Reproduce the data below line by line, from its first line to the line with "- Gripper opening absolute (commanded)", both included, and nothing past that point.

═══ Data block

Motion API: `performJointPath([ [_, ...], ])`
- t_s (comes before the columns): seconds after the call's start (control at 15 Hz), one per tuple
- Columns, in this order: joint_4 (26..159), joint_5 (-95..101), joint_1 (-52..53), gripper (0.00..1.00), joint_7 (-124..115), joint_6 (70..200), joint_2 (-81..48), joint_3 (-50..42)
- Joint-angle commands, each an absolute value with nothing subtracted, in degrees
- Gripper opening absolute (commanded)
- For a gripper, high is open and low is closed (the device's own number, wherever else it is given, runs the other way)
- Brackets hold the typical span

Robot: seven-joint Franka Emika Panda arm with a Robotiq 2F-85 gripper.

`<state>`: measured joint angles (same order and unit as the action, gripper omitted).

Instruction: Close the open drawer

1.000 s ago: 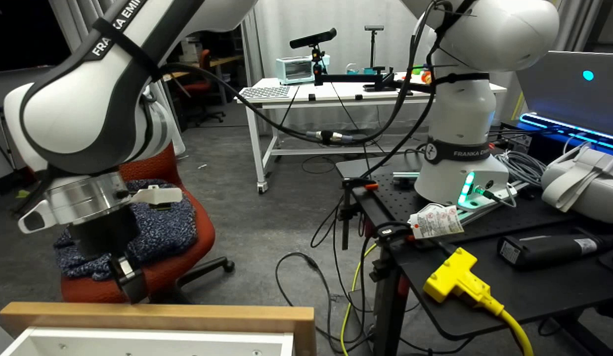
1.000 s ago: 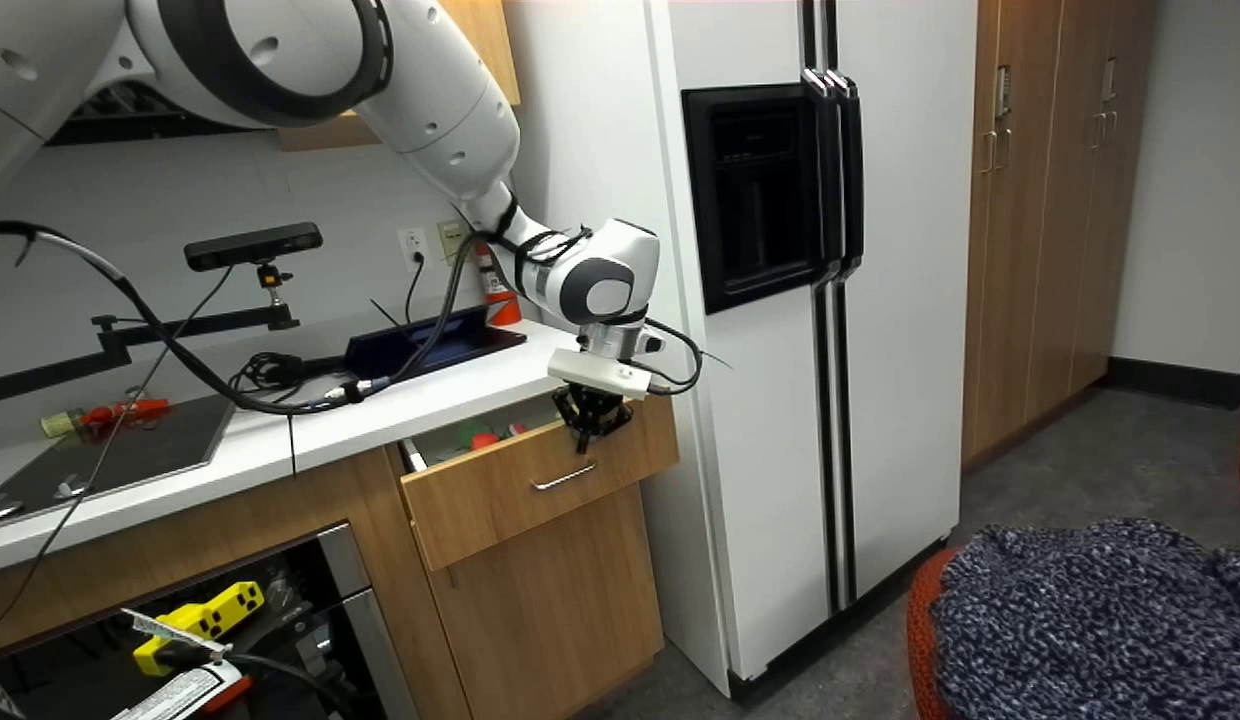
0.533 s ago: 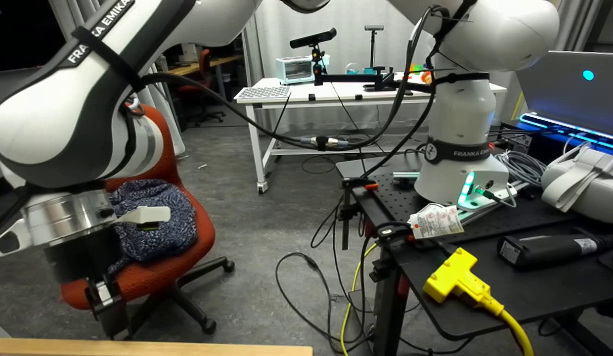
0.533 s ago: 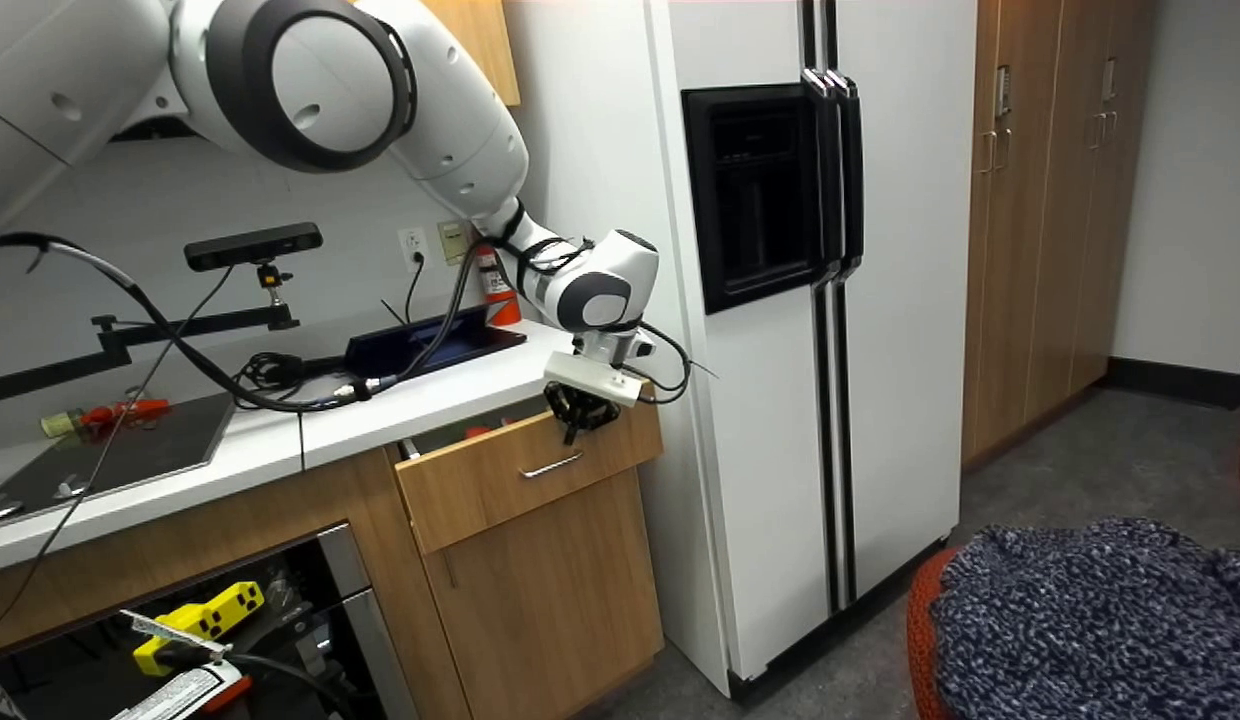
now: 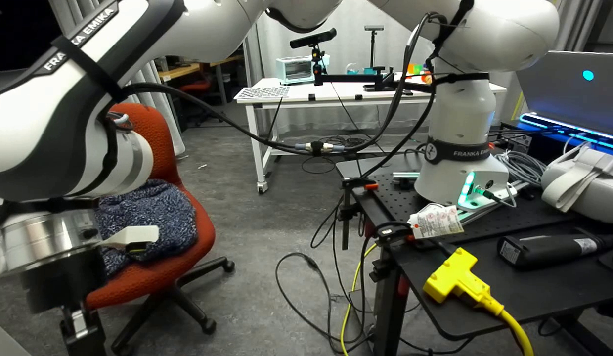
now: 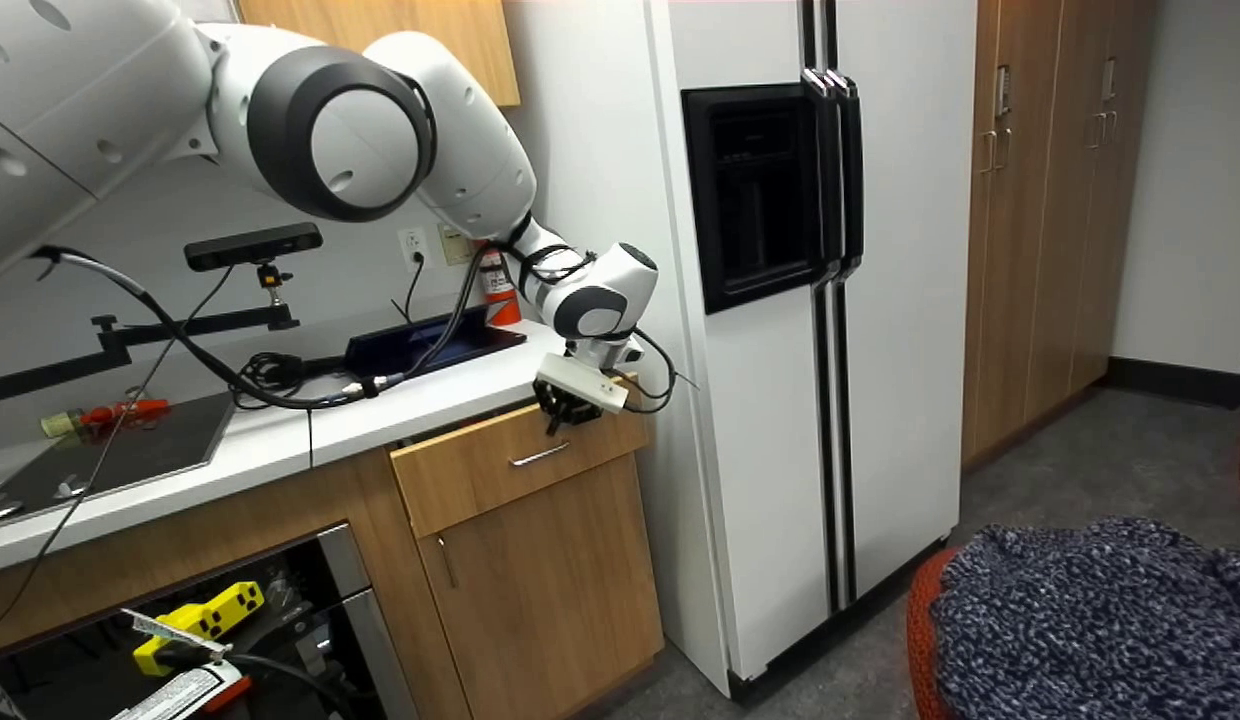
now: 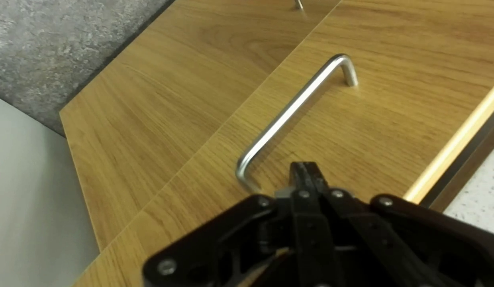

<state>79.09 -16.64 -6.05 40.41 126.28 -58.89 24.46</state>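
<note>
In an exterior view the drawer (image 6: 460,488) is sitting near the middle of the frame, only a little way out, its long side rising gently to the right. In the wrist view the fingers (image 7: 298,175), pressed together and holding nothing, are pointing at its front between the handle (image 7: 289,111) and the top edge; the view is leaving contact unclear. The front is lying directly ahead of the fingers, so the coming push is probably needing to run square across that long side, into the cabinet (image 6: 545,580).
</note>
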Motion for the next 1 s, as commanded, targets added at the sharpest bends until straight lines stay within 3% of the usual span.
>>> performJointPath([
  [0.0, 73.62, -20.26, -5.32, 0.00, 42.59, 121.43, -62.62, 26.83],
  [0.53, 69.04, -23.74, -4.18, 0.00, 43.00, 115.48, -65.27, 27.84],
  [0.93, 73.02, -22.46, -3.70, 0.00, 45.46, 119.89, -60.56, 26.21],
])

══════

> **Exercise result**
Motion API: `performJointPath([ [_, ...], ])`
- t_s (comes before the columns): seconds after the call's start (control at 15 Hz), one per tuple
- Columns, in this order: joint_4 (26..159), joint_5 (-95..101), joint_1 (-52..53), gripper (0.00..1.00), joint_7 (-124..115), joint_6 (70..200), joint_2 (-81..48), joint_3 (-50..42)
- Joint-angle commands, each an absolute value with nothing subtracted, in degrees
- Gripper opening absolute (commanded)

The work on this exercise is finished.